Only lines holding the string "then" are wanted; copy each one from the material.

PROVIDED RECORDS:
========
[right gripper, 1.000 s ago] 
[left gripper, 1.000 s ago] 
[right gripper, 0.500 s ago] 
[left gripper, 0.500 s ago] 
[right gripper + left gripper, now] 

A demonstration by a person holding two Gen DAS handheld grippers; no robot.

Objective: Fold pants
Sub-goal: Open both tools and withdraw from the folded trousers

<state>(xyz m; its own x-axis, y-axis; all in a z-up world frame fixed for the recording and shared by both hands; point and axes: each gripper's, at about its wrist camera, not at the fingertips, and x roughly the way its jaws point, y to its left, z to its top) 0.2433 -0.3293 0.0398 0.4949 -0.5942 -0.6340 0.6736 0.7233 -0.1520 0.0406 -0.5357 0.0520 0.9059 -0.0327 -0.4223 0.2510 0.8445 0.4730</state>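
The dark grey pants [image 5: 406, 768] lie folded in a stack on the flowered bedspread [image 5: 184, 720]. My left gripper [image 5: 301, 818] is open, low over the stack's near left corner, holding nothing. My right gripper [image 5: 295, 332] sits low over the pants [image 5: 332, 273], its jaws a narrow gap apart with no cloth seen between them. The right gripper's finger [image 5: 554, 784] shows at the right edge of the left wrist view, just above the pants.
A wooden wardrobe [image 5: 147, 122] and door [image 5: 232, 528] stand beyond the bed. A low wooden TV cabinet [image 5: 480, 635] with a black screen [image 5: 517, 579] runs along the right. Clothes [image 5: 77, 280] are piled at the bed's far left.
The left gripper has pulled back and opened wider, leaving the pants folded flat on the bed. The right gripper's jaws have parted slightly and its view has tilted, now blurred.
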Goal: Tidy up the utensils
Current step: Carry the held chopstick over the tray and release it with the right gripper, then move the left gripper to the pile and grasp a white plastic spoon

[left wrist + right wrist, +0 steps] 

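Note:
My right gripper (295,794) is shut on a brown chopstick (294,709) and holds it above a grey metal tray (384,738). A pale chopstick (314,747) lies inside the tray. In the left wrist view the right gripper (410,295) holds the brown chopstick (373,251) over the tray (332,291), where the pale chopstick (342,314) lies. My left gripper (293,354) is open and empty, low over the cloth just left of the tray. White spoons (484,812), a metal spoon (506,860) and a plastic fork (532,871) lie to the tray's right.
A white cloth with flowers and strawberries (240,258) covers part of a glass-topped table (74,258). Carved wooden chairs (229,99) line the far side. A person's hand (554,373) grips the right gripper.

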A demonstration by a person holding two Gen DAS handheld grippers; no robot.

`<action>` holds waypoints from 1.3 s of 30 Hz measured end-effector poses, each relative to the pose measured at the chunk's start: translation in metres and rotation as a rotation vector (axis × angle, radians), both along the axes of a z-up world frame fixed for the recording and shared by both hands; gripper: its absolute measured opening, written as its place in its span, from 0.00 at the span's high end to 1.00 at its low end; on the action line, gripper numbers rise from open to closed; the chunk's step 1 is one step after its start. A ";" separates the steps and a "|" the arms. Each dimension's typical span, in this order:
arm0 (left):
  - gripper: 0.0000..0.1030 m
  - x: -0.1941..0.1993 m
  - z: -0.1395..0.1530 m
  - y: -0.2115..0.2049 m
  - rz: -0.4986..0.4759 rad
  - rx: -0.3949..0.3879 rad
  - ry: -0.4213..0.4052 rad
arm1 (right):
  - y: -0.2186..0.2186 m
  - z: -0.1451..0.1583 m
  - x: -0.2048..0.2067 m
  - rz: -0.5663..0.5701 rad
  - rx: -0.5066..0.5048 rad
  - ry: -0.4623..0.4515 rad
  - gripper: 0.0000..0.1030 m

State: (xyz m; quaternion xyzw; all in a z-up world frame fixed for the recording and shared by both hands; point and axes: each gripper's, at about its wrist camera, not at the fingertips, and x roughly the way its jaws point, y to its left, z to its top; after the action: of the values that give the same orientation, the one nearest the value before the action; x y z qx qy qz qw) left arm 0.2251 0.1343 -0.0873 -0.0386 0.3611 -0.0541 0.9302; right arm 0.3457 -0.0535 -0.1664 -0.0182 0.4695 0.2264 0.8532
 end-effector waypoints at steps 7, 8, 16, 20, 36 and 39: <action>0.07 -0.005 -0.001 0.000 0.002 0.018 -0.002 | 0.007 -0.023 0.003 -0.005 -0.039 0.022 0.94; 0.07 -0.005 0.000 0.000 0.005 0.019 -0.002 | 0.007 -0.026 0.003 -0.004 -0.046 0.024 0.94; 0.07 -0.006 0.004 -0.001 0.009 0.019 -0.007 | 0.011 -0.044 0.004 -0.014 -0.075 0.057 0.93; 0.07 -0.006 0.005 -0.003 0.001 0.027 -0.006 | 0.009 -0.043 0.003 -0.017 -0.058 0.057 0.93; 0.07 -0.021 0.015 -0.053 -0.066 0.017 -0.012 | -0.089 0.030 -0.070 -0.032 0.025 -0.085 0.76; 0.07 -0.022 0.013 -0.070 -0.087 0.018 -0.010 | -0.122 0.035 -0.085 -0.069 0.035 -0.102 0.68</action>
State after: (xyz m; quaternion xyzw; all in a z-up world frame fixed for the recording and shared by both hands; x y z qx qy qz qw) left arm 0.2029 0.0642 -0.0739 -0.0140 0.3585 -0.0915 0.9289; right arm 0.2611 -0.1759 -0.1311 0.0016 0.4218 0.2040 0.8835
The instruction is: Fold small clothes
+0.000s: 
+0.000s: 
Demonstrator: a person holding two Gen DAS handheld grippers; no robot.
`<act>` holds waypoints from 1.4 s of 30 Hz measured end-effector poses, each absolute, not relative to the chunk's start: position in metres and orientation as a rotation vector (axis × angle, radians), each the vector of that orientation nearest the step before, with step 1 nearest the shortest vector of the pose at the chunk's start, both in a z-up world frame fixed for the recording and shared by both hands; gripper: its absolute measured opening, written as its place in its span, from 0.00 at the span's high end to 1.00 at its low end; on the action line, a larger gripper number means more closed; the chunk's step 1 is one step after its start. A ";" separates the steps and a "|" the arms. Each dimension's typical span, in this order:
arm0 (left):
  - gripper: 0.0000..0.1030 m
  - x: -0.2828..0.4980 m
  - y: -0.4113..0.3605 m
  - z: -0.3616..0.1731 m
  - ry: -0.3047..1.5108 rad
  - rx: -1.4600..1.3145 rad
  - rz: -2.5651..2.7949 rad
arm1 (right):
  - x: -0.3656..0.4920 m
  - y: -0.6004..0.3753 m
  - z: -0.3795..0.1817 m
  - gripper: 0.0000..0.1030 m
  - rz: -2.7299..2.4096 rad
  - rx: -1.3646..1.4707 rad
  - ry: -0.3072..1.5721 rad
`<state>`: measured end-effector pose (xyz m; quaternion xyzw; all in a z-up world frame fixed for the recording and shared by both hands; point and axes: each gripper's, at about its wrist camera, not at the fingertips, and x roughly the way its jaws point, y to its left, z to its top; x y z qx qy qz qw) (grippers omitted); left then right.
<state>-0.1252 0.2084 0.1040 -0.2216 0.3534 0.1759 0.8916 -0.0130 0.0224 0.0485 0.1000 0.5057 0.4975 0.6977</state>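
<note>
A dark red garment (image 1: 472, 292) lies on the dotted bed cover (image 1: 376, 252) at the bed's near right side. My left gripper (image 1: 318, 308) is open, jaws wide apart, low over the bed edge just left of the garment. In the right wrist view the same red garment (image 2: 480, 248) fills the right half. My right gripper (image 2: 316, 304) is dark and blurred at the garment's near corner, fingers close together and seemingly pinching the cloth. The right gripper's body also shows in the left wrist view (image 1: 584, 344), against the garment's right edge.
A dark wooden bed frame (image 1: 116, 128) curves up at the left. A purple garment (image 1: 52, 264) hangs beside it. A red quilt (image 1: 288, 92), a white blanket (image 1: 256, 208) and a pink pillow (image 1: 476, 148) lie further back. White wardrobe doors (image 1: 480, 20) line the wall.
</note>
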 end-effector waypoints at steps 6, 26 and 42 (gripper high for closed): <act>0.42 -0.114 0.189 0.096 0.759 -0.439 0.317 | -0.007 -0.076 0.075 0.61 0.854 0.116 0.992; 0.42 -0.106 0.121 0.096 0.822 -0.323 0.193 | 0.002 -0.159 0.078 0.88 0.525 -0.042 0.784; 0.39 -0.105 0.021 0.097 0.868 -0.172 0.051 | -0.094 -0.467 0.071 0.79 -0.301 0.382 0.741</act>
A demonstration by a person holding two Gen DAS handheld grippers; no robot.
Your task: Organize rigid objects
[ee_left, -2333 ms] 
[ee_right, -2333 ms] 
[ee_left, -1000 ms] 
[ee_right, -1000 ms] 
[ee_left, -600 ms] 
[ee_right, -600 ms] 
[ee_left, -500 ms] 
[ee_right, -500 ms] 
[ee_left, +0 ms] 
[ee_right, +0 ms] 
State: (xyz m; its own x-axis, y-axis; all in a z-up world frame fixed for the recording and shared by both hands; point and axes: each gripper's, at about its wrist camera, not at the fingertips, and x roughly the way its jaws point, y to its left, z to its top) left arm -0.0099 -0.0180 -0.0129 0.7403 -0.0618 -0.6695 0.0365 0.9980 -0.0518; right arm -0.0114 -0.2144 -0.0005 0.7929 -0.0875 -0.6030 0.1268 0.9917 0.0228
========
RESPONSE BELOW:
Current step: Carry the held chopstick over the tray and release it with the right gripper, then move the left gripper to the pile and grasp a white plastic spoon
`<state>`: measured end-effector pose (xyz m; quaternion xyzw; all in a z-up world frame fixed for the recording and shared by both hands; point and axes: each gripper's, at about its wrist camera, not at the fingertips, and x roughly the way its jaws point, y to its left, z to its top; x y z qx qy qz qw) (grippers omitted); left then right.

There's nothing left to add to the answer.